Debería aclararles a este par de cotillas que José el hermano pequeño de Roberto no está metido en nada de drogas pero “no lo hagas Pepín, no lo hagas”.  De todo lo que han dicho sólo tienen razón en una cosa, en que los dos hermanos discutían mucho, eran como la noche y el día todo lo que uno tenía de ordenado y Juez respetado el otro lo tenía de vividor y boxeador fracasado. Aún recuerdo una discusión que tuvieron hace unas semanas, era por la venta de una casa , José quería venderla a toda costa y al precio que fuese, el siempre anda con problemas de liquidez y Roberto quería esperar porque decía que ahora no era buen momento para sacar un buen precio por ella, José le decía a su hermano que necesitaba dinero para invertirlo en un negocio que le habían ofrecido, Roberto le contesto que ya se conocía él sus negocios , que estaba ya cansado de tener que ir siempre detrás pagando sus deudas. Pero quizás la discusión más fuerte fue la de hace unos días cuando oí como Roberto llamaba a su hermano por teléfono y le decía algo sobre unas apuestas en unos combates de boxeo amañados, le amenazó con meterlo entre rejas si descubría que eso era cierto, que ya estaba harto de salvarle el culo. Quizás debería ir contarles todo esto a la policía, pero no me quiero meter en líos “no lo hagas Pepín,  no lo hagas” además no he visto nada, yo no estaba en la habitación, yo estaba tan tranquilo en mi terraza.

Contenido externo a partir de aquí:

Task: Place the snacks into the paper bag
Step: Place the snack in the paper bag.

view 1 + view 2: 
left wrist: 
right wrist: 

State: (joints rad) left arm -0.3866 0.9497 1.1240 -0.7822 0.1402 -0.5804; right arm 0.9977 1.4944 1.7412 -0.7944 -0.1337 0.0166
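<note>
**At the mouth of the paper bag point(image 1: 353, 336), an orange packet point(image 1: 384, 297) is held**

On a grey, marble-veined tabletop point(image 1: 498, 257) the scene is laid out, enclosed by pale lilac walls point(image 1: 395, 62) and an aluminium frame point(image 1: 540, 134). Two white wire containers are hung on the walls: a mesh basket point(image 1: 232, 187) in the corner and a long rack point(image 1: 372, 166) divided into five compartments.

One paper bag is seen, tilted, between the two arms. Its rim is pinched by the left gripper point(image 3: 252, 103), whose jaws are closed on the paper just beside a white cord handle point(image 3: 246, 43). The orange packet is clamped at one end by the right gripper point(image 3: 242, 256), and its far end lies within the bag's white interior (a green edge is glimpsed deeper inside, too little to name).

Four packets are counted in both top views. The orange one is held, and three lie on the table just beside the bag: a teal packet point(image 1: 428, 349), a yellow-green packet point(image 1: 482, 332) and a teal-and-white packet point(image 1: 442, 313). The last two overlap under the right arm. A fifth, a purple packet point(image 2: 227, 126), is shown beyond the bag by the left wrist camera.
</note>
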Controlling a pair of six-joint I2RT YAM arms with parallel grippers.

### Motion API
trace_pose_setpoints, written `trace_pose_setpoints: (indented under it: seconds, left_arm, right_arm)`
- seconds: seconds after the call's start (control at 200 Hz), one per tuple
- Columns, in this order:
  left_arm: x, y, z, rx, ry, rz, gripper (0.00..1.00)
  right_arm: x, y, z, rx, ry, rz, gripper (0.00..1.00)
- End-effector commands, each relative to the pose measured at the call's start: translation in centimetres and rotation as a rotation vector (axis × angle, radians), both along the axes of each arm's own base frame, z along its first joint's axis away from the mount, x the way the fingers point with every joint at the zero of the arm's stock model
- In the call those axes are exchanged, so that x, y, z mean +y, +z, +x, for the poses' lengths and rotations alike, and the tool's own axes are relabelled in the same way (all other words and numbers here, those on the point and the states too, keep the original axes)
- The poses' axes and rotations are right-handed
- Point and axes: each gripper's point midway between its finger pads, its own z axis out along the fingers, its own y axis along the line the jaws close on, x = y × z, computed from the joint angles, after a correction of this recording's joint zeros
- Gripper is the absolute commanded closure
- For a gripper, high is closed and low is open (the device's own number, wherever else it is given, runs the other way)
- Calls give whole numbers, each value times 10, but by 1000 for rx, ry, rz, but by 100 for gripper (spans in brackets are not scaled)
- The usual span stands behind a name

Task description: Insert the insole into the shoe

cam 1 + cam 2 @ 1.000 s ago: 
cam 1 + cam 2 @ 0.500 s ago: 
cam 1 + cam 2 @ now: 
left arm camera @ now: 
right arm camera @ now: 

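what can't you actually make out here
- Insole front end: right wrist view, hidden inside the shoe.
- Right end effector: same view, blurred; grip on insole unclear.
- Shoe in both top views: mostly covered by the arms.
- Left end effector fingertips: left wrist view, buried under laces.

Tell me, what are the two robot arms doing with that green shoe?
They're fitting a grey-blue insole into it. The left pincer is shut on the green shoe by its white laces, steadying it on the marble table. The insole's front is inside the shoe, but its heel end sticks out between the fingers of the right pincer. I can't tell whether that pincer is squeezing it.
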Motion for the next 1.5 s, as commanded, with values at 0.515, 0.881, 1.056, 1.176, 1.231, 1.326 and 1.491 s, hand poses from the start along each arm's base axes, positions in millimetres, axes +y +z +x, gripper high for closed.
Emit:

Voy a entrar de nuevo en el  piso a ver que están haciendo los policías, me voy a colocar aquí apoyado en esta librería y así no los molesto, están poniendo patas arriba la casa de Roberto buscando huellas o alguna pista que les lleve al asesino.

       -¿Hemos conseguido localizar a José Pozas?-  oigo que pregunta uno de los policías a su compañero

       - No, todavía no, tiene el teléfono desconectado y en su casa tampoco contesta nadie.-responde el otro policía.

 

A ver si resulta que ha sido José, y si les digo lo que se a los policías “no lo hagas Pepín , no lo hagas”; Vaya ya está otra vez mirándome mal el policía y porque viene ahora hacía mi tan mal encarado ¿sospechara que se algo? y si le cuento mis sospechas “no lo hagas Pepín , no lo hagas”. El policía se ha quedado parado ante mí y me mira fijamente, menos mal que se acerca el otro policía que parece más calmado:

  - ¿Qué te pasa, proqué lo miras con esa cara?

  -¡ Porque este puto Loro me tiene ya harto!, solo hace que ir de un lado a otro del piso y repetir la misma frasecita todo el rato “no lo hagas Pepín , no lo hagas”

 

Ya estamos otra vez con lo de Loro, yo no soy un Loro vulgar y corriente son un Guacamayo , como entiendo a los chinos que se molestan cuando les dicen que son todos iguales, estoy por darle un picotazo a este policía “no lo hagas Pepín , no lo hagas”

 

    - Espera un momento, dime, ¡rápido! ¿cual era el apodo del hermano en su época de Boxeador?

    - Era Pepín el chato

    - Y si el Loro lleva toda la mañana repitiéndonos las últimas palabras del muerto. ¡Tenemos que localizar al hermano, se ha convertido en nuestro principal sospechoso!.